Sprint’s troubles seem to have little end in sight. So far in 2014, they’ve had to cut hundreds of jobs and shut down scores of stores. And that’s just the beginning.
Back on Friday, during a regulatory meeting, Sprint announced more job cuts from their already battered Kansas City headquarters. Back in March 2014, they had to shut down 55 stores nationwide and cut 330 jobs. Now more are coming. Management positions aren’t immune, as some top positions are expected to be cut. By October 31, this batch of job losses will likely cost this smartphone conglomerate over $160 million this fiscal quarter alone. And it looks like the Sprint consumer may be paying for the balance. Sprint warned additional charges may be needed to make up the difference, although nothing specific has been released to the public. Intense and aggressive ad campaigns are doing little to help. If anything, it’s inspiring competitors. Sprint is #3 in the wireless carrier market. T-Mobile, #4, is bent on taking their #3 spot. The top two, AT&T and Verizon, have countered Sprint’s campaign with their own aggressive, but very popular, ad campaigns.

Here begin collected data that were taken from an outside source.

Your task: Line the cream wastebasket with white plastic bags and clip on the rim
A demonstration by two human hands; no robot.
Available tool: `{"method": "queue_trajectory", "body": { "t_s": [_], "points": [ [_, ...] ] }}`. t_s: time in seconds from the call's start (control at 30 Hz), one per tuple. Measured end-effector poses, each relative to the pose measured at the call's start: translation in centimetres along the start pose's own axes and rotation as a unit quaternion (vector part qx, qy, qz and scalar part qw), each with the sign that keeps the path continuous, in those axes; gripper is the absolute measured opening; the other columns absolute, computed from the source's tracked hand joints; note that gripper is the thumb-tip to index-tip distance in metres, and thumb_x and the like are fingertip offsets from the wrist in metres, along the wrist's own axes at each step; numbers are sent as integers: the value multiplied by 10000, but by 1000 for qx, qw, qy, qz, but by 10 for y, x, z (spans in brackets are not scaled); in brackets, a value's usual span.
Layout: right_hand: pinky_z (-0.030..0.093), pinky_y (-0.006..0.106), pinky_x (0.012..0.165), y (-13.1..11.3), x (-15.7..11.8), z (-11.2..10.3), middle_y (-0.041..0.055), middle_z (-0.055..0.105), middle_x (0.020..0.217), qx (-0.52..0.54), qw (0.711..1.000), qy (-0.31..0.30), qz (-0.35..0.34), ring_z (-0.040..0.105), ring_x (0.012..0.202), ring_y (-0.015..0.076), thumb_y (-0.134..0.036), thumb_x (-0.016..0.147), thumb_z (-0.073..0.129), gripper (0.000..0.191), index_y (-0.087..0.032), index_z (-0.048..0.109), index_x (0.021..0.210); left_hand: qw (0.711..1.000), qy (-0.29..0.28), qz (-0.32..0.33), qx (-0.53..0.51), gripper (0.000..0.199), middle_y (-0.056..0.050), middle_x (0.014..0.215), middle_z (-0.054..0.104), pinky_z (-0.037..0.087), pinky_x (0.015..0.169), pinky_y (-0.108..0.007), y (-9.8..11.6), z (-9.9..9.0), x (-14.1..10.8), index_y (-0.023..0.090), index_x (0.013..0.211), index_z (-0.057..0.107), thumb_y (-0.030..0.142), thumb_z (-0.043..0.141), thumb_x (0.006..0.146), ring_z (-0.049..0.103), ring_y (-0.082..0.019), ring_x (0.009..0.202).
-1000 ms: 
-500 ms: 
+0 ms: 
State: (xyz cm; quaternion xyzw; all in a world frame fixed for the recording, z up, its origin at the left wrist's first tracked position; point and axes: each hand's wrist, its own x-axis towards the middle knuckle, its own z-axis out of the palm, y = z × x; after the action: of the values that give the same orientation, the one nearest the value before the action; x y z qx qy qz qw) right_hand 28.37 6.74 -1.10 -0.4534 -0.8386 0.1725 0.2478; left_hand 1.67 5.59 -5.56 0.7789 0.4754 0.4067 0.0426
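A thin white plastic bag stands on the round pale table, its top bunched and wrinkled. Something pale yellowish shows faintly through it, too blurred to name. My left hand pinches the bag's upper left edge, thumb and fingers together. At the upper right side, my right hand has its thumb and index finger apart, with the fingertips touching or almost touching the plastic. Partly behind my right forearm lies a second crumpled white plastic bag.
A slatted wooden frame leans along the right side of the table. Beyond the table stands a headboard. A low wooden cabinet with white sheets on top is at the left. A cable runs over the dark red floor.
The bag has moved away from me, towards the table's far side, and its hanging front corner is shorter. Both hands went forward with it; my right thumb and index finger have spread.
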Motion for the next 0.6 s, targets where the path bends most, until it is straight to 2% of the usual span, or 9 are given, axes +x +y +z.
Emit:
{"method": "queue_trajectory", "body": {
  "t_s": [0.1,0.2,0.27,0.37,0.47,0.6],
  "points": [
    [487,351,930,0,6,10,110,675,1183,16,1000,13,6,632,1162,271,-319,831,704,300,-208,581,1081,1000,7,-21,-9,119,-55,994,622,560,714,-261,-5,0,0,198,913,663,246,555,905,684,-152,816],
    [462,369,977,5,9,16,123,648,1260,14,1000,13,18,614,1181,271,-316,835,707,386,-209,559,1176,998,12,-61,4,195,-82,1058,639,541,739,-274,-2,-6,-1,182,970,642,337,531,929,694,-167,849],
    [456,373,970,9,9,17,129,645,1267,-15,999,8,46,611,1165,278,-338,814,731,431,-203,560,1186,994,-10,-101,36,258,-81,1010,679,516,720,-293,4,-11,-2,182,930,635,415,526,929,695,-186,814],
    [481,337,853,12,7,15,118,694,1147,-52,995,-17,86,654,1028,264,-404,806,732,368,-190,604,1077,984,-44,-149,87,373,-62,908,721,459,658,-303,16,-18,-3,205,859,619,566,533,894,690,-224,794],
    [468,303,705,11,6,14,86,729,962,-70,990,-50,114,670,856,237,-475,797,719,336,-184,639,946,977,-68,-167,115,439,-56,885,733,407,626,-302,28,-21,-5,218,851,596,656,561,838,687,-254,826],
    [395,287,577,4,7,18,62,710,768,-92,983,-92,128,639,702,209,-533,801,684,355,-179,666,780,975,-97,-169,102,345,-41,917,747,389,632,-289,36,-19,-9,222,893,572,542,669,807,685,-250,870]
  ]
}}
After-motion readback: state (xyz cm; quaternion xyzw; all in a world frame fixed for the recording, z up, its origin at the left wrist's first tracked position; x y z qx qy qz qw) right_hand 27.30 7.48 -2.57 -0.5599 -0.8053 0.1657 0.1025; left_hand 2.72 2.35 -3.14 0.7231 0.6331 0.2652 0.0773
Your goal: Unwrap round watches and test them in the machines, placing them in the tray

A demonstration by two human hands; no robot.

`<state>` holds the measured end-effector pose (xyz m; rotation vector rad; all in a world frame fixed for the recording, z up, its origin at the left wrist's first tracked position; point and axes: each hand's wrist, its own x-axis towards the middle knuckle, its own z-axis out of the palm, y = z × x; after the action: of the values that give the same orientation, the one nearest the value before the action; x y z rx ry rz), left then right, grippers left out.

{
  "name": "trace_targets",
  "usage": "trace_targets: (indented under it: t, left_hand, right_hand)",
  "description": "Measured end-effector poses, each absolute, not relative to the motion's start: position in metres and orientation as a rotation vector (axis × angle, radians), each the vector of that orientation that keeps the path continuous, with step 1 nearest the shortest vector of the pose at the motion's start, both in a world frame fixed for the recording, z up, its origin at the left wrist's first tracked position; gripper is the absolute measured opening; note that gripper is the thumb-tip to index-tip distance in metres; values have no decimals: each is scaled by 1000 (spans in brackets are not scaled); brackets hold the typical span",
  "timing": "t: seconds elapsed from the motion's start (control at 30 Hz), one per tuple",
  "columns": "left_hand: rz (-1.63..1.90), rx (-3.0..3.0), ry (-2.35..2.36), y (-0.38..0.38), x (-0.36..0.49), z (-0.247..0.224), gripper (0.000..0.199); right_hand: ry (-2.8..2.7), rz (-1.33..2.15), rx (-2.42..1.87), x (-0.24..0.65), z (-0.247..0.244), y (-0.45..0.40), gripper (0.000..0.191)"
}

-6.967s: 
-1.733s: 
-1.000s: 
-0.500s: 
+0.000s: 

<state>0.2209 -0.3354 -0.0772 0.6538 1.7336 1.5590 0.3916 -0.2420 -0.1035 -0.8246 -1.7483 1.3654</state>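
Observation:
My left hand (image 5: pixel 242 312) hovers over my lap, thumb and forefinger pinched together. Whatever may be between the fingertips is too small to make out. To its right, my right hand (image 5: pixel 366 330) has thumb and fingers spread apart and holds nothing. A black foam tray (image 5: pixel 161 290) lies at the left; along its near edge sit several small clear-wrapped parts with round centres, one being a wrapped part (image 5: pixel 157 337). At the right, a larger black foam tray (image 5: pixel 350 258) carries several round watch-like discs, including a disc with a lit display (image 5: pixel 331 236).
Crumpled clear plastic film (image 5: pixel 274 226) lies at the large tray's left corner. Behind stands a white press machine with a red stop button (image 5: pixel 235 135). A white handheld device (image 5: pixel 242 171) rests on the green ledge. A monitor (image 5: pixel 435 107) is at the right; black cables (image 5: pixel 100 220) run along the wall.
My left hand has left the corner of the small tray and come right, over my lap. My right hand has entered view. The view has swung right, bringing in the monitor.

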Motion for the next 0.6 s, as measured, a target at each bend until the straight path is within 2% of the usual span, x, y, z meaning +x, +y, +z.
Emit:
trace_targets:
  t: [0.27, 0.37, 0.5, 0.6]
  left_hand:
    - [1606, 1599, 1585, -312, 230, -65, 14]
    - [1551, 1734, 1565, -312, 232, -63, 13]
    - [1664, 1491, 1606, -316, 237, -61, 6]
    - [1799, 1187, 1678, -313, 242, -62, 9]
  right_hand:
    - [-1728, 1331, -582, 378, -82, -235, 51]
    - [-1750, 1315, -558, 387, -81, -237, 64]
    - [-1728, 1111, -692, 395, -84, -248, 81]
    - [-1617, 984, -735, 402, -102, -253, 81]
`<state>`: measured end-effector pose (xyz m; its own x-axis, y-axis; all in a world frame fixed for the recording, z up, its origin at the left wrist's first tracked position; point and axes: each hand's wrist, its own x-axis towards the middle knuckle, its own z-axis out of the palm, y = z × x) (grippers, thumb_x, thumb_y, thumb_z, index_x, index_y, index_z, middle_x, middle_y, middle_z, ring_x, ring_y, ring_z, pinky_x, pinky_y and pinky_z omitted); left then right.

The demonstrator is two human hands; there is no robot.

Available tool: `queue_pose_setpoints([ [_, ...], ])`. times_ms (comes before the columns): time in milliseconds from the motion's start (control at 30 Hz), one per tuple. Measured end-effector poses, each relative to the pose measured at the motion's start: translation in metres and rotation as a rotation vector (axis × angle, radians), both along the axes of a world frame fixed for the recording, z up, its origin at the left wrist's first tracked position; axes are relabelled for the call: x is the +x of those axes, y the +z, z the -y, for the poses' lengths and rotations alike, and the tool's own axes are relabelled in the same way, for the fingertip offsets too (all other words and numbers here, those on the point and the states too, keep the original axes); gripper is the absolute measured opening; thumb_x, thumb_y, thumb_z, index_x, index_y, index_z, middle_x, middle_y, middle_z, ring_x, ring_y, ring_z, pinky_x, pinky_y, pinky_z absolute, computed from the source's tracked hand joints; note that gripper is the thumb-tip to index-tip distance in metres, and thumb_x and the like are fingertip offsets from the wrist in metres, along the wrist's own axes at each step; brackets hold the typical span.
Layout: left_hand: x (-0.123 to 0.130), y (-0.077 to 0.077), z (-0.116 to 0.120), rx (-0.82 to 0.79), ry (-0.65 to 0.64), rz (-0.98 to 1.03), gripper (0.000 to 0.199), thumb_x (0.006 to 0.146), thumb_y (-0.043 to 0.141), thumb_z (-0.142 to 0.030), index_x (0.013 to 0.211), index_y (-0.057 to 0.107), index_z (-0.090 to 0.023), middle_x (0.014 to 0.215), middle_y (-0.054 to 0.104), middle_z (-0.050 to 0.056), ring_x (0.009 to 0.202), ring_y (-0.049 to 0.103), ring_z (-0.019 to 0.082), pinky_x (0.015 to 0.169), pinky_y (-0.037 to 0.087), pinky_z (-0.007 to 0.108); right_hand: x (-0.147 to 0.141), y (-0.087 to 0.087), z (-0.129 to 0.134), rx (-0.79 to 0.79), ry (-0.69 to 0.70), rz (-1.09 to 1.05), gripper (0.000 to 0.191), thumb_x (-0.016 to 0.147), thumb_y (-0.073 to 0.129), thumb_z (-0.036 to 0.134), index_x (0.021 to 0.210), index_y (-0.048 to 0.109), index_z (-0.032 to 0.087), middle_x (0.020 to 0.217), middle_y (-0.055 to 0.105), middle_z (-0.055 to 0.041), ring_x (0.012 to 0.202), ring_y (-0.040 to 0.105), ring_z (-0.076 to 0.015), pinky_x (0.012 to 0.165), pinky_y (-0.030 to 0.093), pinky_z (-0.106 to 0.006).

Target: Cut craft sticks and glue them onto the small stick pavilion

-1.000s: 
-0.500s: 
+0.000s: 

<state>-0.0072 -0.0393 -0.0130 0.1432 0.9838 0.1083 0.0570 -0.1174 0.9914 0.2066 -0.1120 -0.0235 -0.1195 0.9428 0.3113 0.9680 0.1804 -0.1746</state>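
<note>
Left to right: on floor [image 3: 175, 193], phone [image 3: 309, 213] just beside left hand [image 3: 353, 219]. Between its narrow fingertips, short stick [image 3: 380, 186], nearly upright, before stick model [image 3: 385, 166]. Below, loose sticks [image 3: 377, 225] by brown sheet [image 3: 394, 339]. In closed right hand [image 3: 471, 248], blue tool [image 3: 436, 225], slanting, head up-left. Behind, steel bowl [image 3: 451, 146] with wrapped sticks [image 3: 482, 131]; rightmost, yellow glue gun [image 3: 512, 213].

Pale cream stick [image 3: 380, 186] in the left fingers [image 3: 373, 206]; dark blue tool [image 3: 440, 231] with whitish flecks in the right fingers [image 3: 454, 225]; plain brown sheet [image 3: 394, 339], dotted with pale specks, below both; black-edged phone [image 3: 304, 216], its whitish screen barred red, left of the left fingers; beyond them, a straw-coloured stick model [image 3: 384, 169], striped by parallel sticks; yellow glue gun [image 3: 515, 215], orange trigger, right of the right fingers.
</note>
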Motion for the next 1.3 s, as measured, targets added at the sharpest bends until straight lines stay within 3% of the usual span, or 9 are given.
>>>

How did Sprint get in this mess? It started with a tacky, mediocre overhaul that a 5th grader could have put together. That lead to gaps in coverage, which led to confusion for a lot of Sprint consumers. That led to a mass exodus of customers dumping Sprint, probably in favor of T-Mobile, AT&T, and Verizon. So when the customers go, revenue goes. And when revenue goes, jobs go. And now they want to take it out on their remaining customers by even suggesting the bill might be passed on to them? This is what I call company suicide. I know the lostmoney has to be made, but not this way. Hold on to what consumers you have left. How bad will it be when more customers walk out because they’re being forced to pay for Sprint’s troubles?